LGTM in that the code change here is clearly right. If we get too many perf regression reports though, we may have to back this out and do some improvements to the poison reasoning first. I don't consider fixing this particularly urgent, as it's a very long-standing known bug.

Note that there are some polly test failures -- please update those as well to make sure there are no surprises there.

llvm/test/Analysis/LoopAccessAnalysis/memcheck-wrapping-pointers.ll
51

I believe we're missing out here, because isSCEVExprNeverPoison() only looks at the immediate operations of the SCEV to find an addrec. In this case, it would have to look through the mul and the zext to find it.

llvm/test/Analysis/LoopCacheAnalysis/PowerPC/stencil.ll
15

Lower cost after less precise analysis seems suspicious...

llvm/test/Analysis/ScalarEvolution/load.ll
76

We should be able to keep this one by considering not just addrecs, but also SCEVUnknown defined in the loop header.

This revision is now accepted and ready to land.Sep 30 2021, 1:07 PM

If we get too many perf regression reports though, we may have to back this out and do some improvements to the poison reasoning first. I don't consider fixing this particularly urgent, as it's a very long-standing known bug.

We're caught in a bit of a catch-22 here. If I strengthen the poison reasoning without fixing this and D109845, we start seeing miscompiles in practice.

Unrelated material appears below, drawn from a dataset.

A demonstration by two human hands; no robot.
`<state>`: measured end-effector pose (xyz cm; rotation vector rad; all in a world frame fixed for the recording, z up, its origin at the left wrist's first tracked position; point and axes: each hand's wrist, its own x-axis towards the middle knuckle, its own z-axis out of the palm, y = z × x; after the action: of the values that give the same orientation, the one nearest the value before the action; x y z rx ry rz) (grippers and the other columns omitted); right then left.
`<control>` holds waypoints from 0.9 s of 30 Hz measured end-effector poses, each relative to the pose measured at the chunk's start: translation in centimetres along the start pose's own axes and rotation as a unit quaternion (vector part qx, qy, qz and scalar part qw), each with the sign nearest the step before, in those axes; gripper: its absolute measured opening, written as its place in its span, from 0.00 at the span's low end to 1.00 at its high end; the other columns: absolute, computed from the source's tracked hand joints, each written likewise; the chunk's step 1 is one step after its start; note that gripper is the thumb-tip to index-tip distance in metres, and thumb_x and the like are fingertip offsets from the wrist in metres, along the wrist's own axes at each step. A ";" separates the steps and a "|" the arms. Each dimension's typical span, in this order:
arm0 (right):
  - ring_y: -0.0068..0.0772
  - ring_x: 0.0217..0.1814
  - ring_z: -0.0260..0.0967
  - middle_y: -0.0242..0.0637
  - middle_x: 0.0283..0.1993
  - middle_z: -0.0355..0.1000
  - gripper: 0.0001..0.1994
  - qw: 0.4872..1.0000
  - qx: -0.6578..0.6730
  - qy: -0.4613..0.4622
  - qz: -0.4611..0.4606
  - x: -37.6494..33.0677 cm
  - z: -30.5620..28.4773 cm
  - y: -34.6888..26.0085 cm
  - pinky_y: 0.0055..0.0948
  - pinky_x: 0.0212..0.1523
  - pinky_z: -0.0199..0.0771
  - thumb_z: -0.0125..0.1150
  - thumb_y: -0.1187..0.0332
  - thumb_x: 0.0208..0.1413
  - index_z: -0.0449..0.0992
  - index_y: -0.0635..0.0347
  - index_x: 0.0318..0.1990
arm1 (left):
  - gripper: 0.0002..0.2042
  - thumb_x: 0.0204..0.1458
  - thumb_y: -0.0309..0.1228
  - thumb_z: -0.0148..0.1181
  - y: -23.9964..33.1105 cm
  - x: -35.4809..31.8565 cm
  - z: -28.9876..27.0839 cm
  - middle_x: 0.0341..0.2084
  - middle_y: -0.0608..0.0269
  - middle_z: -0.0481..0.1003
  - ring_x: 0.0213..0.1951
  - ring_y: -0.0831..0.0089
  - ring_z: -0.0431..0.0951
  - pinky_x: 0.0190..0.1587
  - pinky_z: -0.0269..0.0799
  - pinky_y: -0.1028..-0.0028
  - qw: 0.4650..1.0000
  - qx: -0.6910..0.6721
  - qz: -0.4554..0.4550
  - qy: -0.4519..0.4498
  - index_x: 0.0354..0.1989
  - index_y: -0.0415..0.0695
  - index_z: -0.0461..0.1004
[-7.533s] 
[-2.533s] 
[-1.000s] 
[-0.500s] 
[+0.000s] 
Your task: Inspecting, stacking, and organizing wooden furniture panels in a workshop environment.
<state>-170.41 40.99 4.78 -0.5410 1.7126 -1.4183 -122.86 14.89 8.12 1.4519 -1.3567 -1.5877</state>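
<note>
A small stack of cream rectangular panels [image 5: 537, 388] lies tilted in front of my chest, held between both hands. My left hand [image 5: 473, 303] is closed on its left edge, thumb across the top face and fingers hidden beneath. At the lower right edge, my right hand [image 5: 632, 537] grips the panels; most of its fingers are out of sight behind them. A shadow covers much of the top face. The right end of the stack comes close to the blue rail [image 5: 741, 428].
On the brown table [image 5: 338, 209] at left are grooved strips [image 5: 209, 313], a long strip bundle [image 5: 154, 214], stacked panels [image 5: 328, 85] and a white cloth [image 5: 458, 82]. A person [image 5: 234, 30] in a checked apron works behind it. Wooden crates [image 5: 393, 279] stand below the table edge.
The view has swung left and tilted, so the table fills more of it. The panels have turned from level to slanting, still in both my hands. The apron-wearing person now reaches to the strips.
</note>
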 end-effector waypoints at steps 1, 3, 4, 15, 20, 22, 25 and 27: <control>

I'd originally hoped to start with the stronger analysis, but my first attempt locally turned up some worrying results. If I can get these in, the basic structure I used in D109845 ports to the generic case exactly as you mention in comments.

At worst, I'll put both under a flag, implement the enhancements to the analysis under the same flag, then enable all of it in one big flag throw. I'm really hoping not to have to do that though...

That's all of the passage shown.